On Apr 10, 2023, at 2:19 PM, Truding, Bradley <bradley.truding@mail.house.gov> wrote:

NPS hasn’t yet responded.  We check in with NPS periodically on the status of the response.  It is not uncommon for NPS and other federal entities to take many months to respond to inquiries from members of Congress. 
 
On Apr 10, 2023, at 2:12 PM, ALLEN HENGST <ahengst@verizon.net> wrote:
 
It’s now been over two months since Congresswoman Norton sent a letter to NPS Director Charles Sams about conducting a more “thorough” investigation of Ft. Totten Park.  As you may recall, she requested a response from them by February 28, 2023.  Can you please let me know if the Park Service ever answered the Congresswoman?  If so, can I please see a copy of the Director’s written response?
 
Thank you,
Allen
In the 1980s, the NPS authorized the Washington Metropolitan Transit Authority (WMATA) to use two areas of Fort Totten Park for the construction of the Ft. Totten Metro Station and the Green Line. The area where the NPS is constructing the new Fort Totten trail (to the east of the Ft. Totten Metrorail Station, between Gallatin and Galloway Streets NE) was reportedly used for construction of the Green Line tunnel ... WMATA reports that no fill material from off-site was brought to the site.  WMATA was also authorized to use a separate portion of Fort Totten Park to the west of the Ft. Totten Metrorail Station to stage construction equipment.  A 0.75-acre portion of the park was cleared and compacted for the staging area ...  

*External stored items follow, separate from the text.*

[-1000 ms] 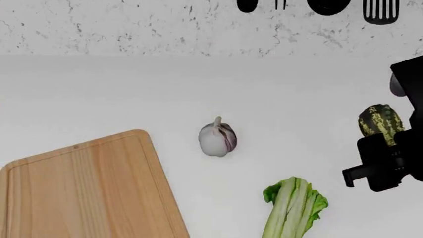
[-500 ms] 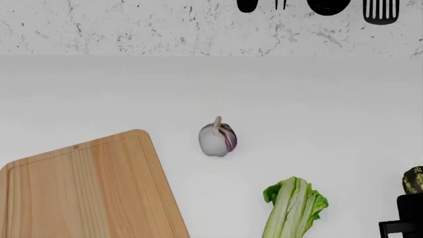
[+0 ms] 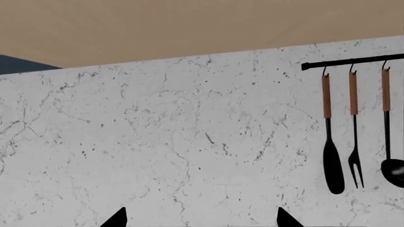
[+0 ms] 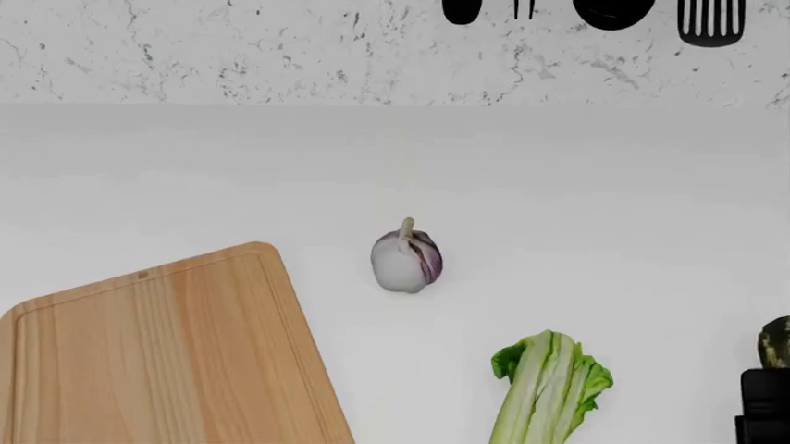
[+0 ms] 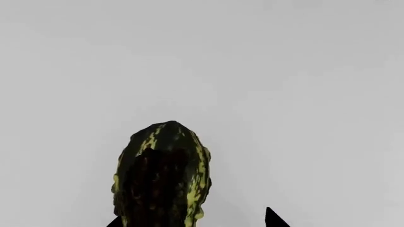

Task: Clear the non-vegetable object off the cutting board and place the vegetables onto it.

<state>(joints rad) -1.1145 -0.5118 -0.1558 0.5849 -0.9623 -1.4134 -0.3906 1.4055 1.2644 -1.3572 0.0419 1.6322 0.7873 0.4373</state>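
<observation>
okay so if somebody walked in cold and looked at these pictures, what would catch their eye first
Probably the garlic bulb, white and purple, sitting alone mid-counter just right of the bare cutting board. Next, the bok choy lying at the head view's lower edge. In the right wrist view, the mottled green-and-yellow gourd fills the foreground over the white counter, close to the right gripper.

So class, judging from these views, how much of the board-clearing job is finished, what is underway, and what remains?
Done: the cutting board is bare; the gourd is off it. In hand: the gourd sits between the right gripper tips near the counter at the head view's right edge; whether it is gripped or released cannot be told. Left: the garlic and the bok choy lie on the counter, off the board.
</observation>
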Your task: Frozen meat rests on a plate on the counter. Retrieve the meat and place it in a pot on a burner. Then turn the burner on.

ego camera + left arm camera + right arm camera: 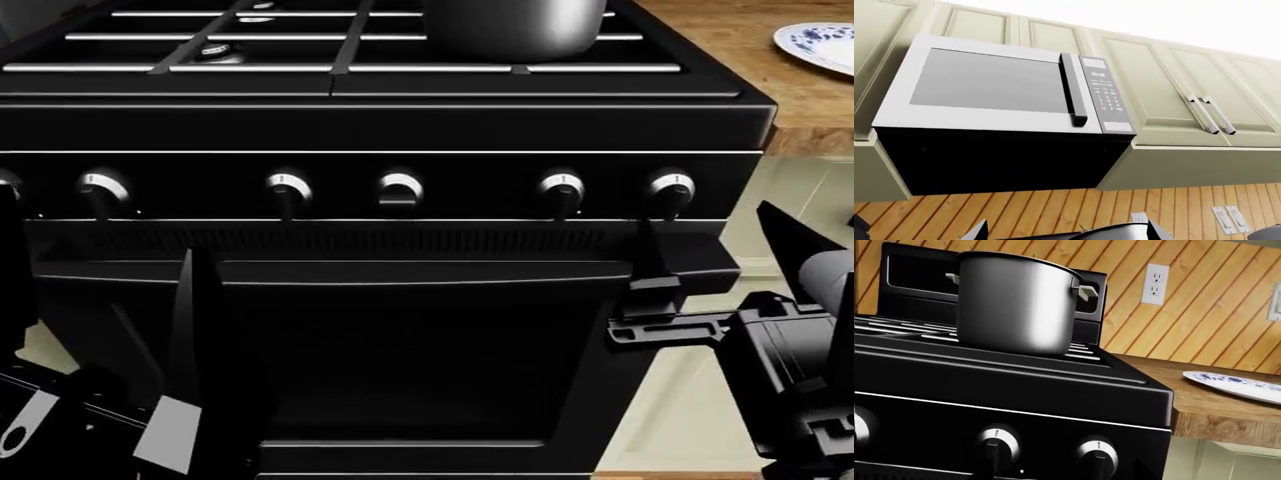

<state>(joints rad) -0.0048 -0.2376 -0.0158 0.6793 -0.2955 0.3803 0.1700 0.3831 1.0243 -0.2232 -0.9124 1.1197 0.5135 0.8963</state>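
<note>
Right hand (667,275) open near stove knobs (561,190); left hand state unclear; pot (1016,302) on burner.

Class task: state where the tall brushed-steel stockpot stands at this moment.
The brushed-steel stockpot stands on the black stove's grates at the right rear in the head view, left of the wooden counter with the blue-patterned white plate.

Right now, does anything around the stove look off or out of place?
Nothing looks spilled or damaged. The pot stands upright on a burner. One oddity: the visible part of the plate on the counter is bare, with no meat showing. The pot's inside is hidden.
</note>
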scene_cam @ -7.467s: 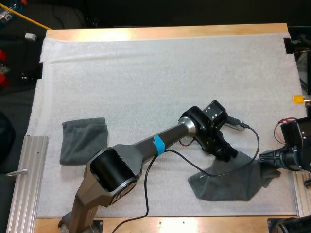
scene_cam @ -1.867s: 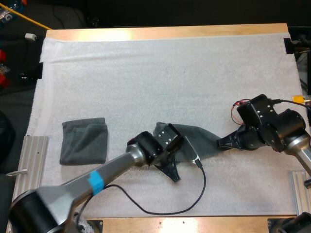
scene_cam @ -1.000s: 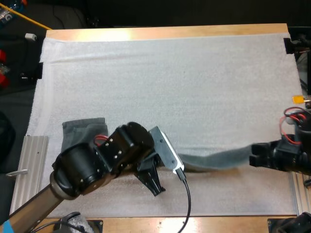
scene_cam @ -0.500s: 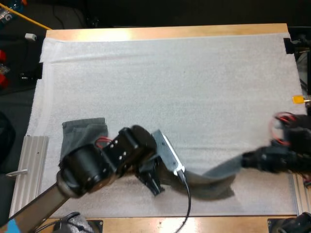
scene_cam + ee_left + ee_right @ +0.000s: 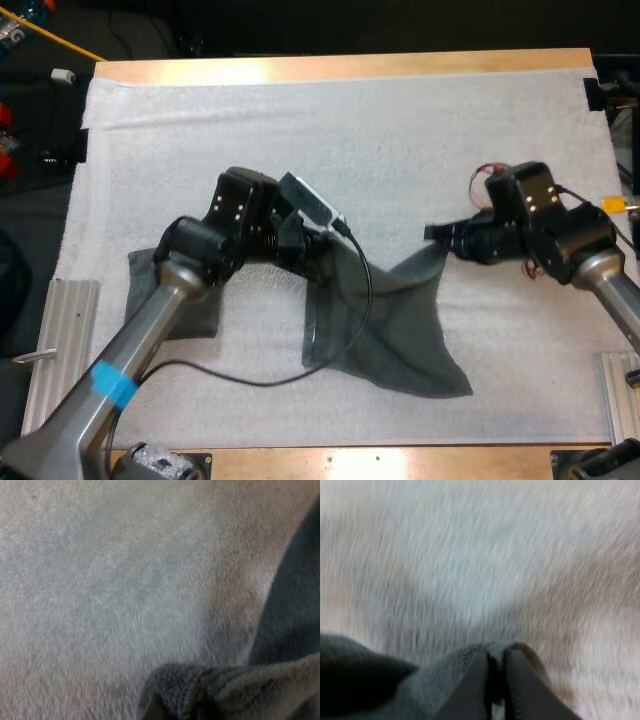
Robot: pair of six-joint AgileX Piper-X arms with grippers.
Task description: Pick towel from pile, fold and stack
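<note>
A dark grey-green towel [image 5: 385, 320] hangs spread between my two grippers, and its lower corner trails on the white mat [image 5: 350, 130] toward the near edge. My left gripper [image 5: 318, 265] is shut on the towel's left top corner; the bunched towel edge [image 5: 230, 685] sits right at its fingers. The right gripper [image 5: 437, 234] pinches the opposite corner. In the right wrist view its fingertips [image 5: 479, 687] press together on a fold of the towel [image 5: 435, 690]. A folded towel [image 5: 203, 318] lies at the mat's left, partly under my left arm.
An aluminium rail [image 5: 58, 350] runs along the table's left near side, and another one [image 5: 620, 390] stands at the right near corner. The far half of the mat is bare. The wooden table edge [image 5: 400, 462] runs along the near side.
Both grippers have carried the towel away from the near edge toward the mat's middle. The right gripper has come inward to the left, and the towel now hangs wider between them.
</note>
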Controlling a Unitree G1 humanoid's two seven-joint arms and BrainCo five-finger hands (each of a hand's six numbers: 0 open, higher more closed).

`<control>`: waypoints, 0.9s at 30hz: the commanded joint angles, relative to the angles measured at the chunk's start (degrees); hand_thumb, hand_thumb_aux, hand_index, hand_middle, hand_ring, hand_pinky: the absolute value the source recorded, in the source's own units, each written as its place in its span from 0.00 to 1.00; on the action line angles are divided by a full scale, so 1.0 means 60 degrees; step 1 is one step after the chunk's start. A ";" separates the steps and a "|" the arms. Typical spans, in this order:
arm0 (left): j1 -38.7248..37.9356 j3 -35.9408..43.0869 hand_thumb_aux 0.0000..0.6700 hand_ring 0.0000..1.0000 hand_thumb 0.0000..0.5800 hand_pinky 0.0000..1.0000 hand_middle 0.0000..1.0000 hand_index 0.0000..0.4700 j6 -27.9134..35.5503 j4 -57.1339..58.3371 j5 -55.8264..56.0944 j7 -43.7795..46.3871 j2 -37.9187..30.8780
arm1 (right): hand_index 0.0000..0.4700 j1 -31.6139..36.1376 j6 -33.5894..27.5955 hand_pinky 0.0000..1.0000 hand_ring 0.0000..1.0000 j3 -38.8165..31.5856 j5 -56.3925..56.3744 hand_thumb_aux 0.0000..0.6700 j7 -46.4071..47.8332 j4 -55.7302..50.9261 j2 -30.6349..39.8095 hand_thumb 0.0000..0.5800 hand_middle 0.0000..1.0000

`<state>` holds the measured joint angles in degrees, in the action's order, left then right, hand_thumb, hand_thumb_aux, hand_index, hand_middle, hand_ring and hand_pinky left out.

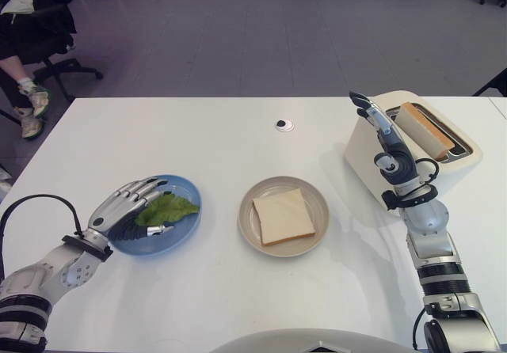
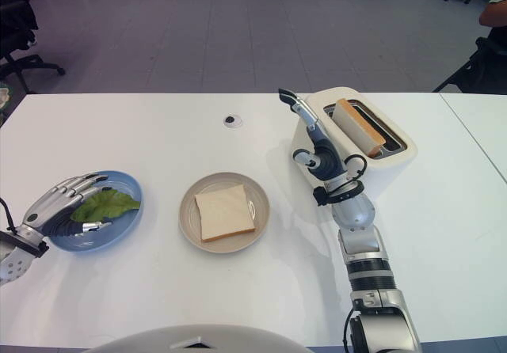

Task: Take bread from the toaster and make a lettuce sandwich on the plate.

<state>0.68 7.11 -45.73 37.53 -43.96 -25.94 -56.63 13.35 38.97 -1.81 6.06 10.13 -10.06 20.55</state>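
Bread (image 1: 425, 129) stands tilted in the slot of the cream toaster (image 2: 392, 167), its upper half above the top, at the table's (image 1: 198, 131) right far side. A second slice (image 1: 283, 216) lies flat on the beige plate (image 1: 317, 203) at the middle of the table, with nothing on top of it.

The right hand (image 1: 388, 143) is raised at the toaster's left side, on the side nearer the robot. Its fingers (image 2: 295, 104) are stretched out straight and close together, pointing up and away, and hold nothing. The fingertips are level with the toaster's top left corner, just beside it and apart from the standing slice.

Well to the left of the beige plate sits a blue plate (image 1: 188, 188) with a green lettuce leaf (image 1: 168, 209) lying in it. The left hand (image 1: 123, 205) rests over the left part of this blue plate, palm down. Its fingers are spread and loosely arched above the rim, and the thumb lies by the leaf's near edge. The leaf lies flat in the plate and the hand has not closed on it.

Farther back, near the middle of the table, there is a small round black-and-white thing (image 1: 283, 125), well apart from both plates and the toaster.
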 commanded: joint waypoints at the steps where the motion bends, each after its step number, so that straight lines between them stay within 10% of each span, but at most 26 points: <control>1: 0.0323 0.0431 0.61 0.00 0.85 0.00 0.00 0.61 0.0283 0.0497 -0.0376 -0.0039 0.0123 | 0.00 -0.0089 -0.0127 0.00 0.00 0.0024 -0.0019 0.00 0.0130 0.0077 0.0007 0.00 0.00; 5: 0.0682 0.0871 0.99 0.00 1.00 0.00 0.00 0.99 0.0393 0.0905 -0.0575 -0.0198 0.0380 | 0.00 -0.0146 -0.0129 0.00 0.00 0.0064 -0.0069 0.00 0.0212 0.0143 0.0038 0.00 0.00; 27: 0.1796 0.0294 1.00 0.00 1.00 0.00 0.00 1.00 -0.0993 -0.1565 0.0463 -0.1723 0.1859 | 0.00 -0.0438 -0.0520 0.00 0.00 0.1626 -0.0495 0.00 -0.0119 0.2264 0.0475 0.00 0.00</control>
<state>9.98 7.52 -51.35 29.52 -41.20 -37.97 -47.44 11.36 36.72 5.29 3.69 9.66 2.34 21.69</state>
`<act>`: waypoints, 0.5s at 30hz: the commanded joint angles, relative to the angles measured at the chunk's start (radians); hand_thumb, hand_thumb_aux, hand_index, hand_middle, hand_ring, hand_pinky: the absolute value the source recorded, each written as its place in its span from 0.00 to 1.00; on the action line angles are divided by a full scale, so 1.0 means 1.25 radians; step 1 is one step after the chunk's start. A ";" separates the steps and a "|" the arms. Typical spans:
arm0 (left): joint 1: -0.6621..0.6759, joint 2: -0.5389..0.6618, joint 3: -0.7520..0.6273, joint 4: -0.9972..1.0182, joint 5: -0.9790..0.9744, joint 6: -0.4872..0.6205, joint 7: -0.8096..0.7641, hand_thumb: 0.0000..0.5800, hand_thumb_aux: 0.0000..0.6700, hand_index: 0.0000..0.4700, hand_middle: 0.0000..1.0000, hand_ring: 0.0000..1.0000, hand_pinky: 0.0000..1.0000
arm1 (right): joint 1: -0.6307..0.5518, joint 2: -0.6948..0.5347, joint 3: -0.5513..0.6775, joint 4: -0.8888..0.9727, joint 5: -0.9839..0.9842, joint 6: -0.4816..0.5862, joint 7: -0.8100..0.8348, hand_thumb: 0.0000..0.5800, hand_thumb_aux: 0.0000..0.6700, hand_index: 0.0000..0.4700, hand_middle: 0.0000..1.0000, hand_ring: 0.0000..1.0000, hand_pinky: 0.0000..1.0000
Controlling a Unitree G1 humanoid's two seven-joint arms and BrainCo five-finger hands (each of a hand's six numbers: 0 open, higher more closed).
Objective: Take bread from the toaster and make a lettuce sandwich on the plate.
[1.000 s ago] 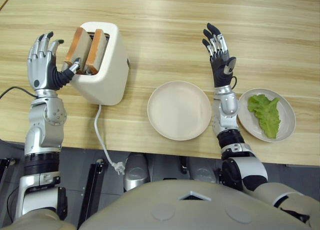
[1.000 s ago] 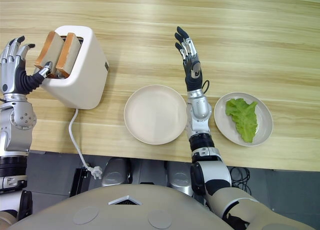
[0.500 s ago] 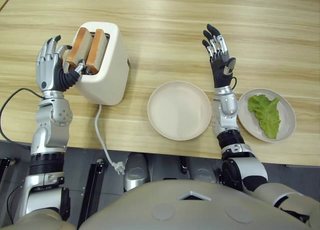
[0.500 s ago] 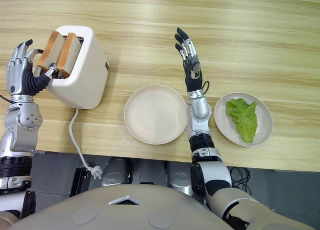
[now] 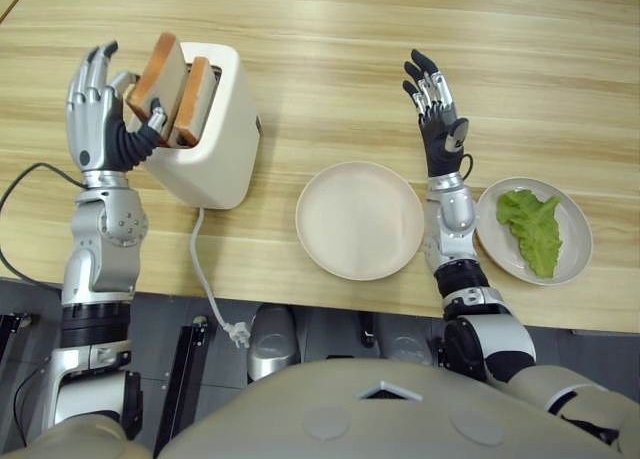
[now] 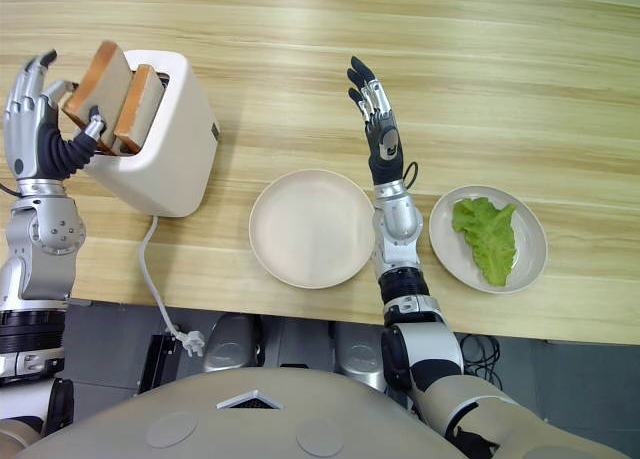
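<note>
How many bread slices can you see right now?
2. The higher slice is gripped by the left robot hand at the left slot of the toaster; the other slice sits lower in the slot beside it.

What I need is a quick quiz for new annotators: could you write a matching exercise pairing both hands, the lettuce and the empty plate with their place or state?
Column 1
1. left hand
2. right hand
3. lettuce leaf
4. middle plate

Column 2
A. lies on the side plate at the far right
B. empty, to the right of the toaster
C. closed on a bread slice that stands higher in its slot than the other slice
D. open, fingers straight, holding nothing

Pairs: 1-C, 2-D, 3-A, 4-B
</note>
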 commanded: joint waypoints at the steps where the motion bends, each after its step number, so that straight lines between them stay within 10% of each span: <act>1: -0.007 -0.010 0.032 -0.091 -0.011 -0.023 0.026 1.00 1.00 0.98 1.00 1.00 1.00 | -0.001 -0.001 0.004 0.014 -0.007 -0.003 -0.006 0.00 0.00 0.00 0.00 0.00 0.00; 15: -0.062 -0.056 0.028 -0.326 -0.156 -0.102 -0.086 1.00 1.00 0.98 1.00 1.00 1.00 | -0.041 -0.019 -0.026 0.048 -0.003 -0.027 -0.043 0.00 0.00 0.00 0.00 0.00 0.00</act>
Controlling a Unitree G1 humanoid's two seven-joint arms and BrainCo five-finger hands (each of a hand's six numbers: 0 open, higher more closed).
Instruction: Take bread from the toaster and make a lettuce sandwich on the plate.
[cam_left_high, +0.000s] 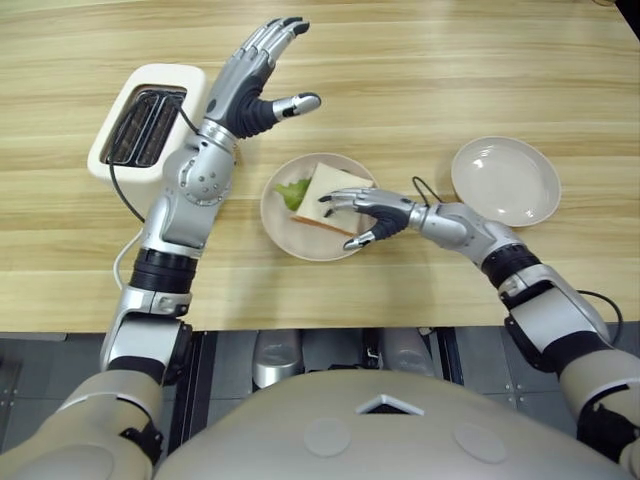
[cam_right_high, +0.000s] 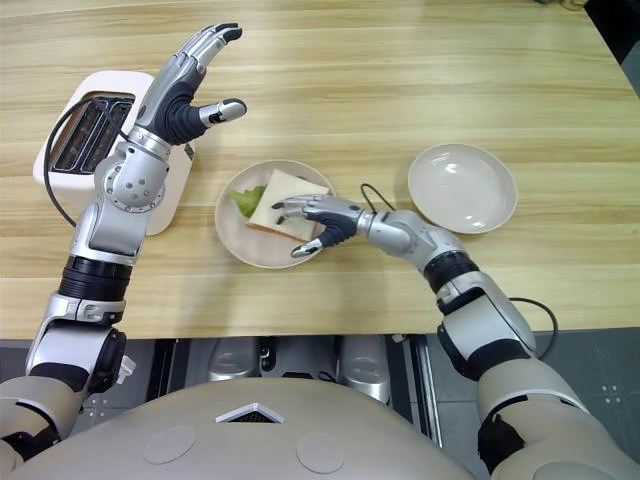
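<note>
White toaster (cam_left_high: 165, 85) is sitting far left on the wooden table (cam_left_high: 450, 60); the left hand (cam_left_high: 255, 85) is hovering just right of it, forearm raised, fingers straight and fanned out, holding nothing. Sandwich bread (cam_left_high: 330, 190) is lying over lettuce (cam_left_high: 292, 192) on the centre plate (cam_left_high: 283, 228). The right hand (cam_left_high: 375, 212) is reaching in palm-down, fingers spread and slightly bent, tips resting on the top slice, with an empty plate (cam_left_high: 505, 180) sitting behind it.
</note>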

In 1992, WMATA excavated the staging area and placed 60 cubic yards of uncompacted fill material in the park.  During the placement of the fill, workers complained of eye and respiratory irritation.  The fill also contained large amounts of various [munitions] debris.  The NPS required that WMATA remove the fill and replace it with clean fill [pg. 3].  In 2014, it was confirmed that the source of the original fill was 4825 [and 4835] Glenbrook Road NW [pgs. 13 - 14] within the Spring Valley Formerly Used Defense Site , a property ... impacted by the release of hazardous substances.  The U.S. Army Corps of Engineers is currently remediating the site.  Following the removal of contaminated soil from the staging area in 1992, there were reports suggesting the potential that a portion of the contaminated fill remained on the wooded slope.  In 2019, the NPS and WMATA performed additional soil testing to determine whether there was residual contamination ... WMATA can best speak to the material that was placed and removed from the site ... 
In 2020, a contractor working for the NPS discovered a WWI-era empty metal canister [75mm artillery shell] on the surface of the ground while working on the Ft. Totten Trail.  At the time, the NPS thought that the canister could be an unexploded ordnance, and the canister was immediately removed from the site and inspected by the Department of Defense (DOD). The information provided by DOD indicates the munition was an unfused, unused, empty canister [modified with a hexagonal plug to accommodate poison gas], and it was safely disposed of.  The source of the munition [pg. 5] is unknown [sic]. Ft. Totten was used by the Army only during the Civil War, and there is no record [sic] of military activity around Ft. Totten that would explain why a WW-I munition would be found at a site ...

Work [on the trail] was paused again in early 2022, after the NPS uncovered a portion of Metrorail infrastructure during trail construction.  The NPS then conducted a thorough review, consulted with engineers and engaged with WMATA and determined that we will need to redesign the trail with a new alignment.  It is our intent to complete the trail design in 2023.